Your assignment
Write out the following listing's lines from the one with "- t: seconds" to the one with "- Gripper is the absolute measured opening", exactly, with both included and no others.

Provided material
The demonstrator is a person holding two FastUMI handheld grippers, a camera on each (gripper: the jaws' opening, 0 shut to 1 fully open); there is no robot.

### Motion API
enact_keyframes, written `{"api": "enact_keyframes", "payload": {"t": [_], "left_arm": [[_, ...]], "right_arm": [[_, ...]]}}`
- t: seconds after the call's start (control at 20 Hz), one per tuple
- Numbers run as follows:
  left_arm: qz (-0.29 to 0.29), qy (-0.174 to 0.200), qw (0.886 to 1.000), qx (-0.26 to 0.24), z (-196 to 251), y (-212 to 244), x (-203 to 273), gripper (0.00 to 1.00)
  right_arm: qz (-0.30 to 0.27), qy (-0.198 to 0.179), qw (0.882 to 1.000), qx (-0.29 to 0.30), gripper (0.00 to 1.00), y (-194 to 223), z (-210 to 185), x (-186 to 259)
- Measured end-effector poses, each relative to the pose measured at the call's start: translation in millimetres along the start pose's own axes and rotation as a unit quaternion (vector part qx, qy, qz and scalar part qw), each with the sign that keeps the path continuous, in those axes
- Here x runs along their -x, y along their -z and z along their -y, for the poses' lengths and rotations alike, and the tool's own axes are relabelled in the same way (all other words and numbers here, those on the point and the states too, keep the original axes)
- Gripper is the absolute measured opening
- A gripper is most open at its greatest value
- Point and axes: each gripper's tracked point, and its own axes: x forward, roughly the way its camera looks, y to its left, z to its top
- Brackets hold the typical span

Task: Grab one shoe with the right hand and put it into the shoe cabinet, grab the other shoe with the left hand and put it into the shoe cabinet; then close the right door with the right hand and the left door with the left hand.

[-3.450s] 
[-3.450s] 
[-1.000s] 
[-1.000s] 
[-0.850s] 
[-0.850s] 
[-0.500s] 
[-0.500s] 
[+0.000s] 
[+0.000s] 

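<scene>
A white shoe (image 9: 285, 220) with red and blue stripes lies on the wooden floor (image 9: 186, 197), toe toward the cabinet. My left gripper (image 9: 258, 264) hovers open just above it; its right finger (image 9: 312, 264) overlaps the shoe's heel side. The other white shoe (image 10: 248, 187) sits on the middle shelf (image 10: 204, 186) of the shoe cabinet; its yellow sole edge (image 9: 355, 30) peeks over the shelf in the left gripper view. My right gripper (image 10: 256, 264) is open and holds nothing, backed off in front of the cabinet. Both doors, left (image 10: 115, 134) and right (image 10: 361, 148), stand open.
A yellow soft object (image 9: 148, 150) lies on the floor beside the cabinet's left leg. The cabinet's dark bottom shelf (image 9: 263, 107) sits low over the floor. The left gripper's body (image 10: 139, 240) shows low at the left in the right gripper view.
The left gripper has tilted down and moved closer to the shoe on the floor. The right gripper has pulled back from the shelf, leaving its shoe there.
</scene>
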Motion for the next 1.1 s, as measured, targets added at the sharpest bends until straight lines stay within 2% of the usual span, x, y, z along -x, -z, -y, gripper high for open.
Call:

Exercise output
- t: seconds after the call's start (control at 20 Hz), one per tuple
- Numbers run as follows:
  left_arm: qz (-0.29 to 0.29), qy (-0.174 to 0.200), qw (0.886 to 1.000), qx (-0.26 to 0.24), z (-196 to 251), y (-212 to 244), x (-203 to 273), gripper (0.00 to 1.00)
  right_arm: qz (-0.30 to 0.27), qy (-0.198 to 0.179), qw (0.882 to 1.000), qx (-0.29 to 0.30), gripper (0.00 to 1.00), y (-194 to 223), z (-210 to 185), x (-186 to 259)
- Measured end-effector poses, each relative to the pose measured at the call's start: translation in millimetres along the start pose's own axes and rotation as a unit quaternion (vector part qx, qy, qz and scalar part qw), each with the sign that keeps the path continuous, in those axes
- Here x runs along their -x, y along their -z and z along their -y, for the poses' lengths and rotations alike, and the tool's own axes are relabelled in the same way (all other words and numbers here, those on the point and the states too, keep the original axes)
- Gripper is the absolute measured opening

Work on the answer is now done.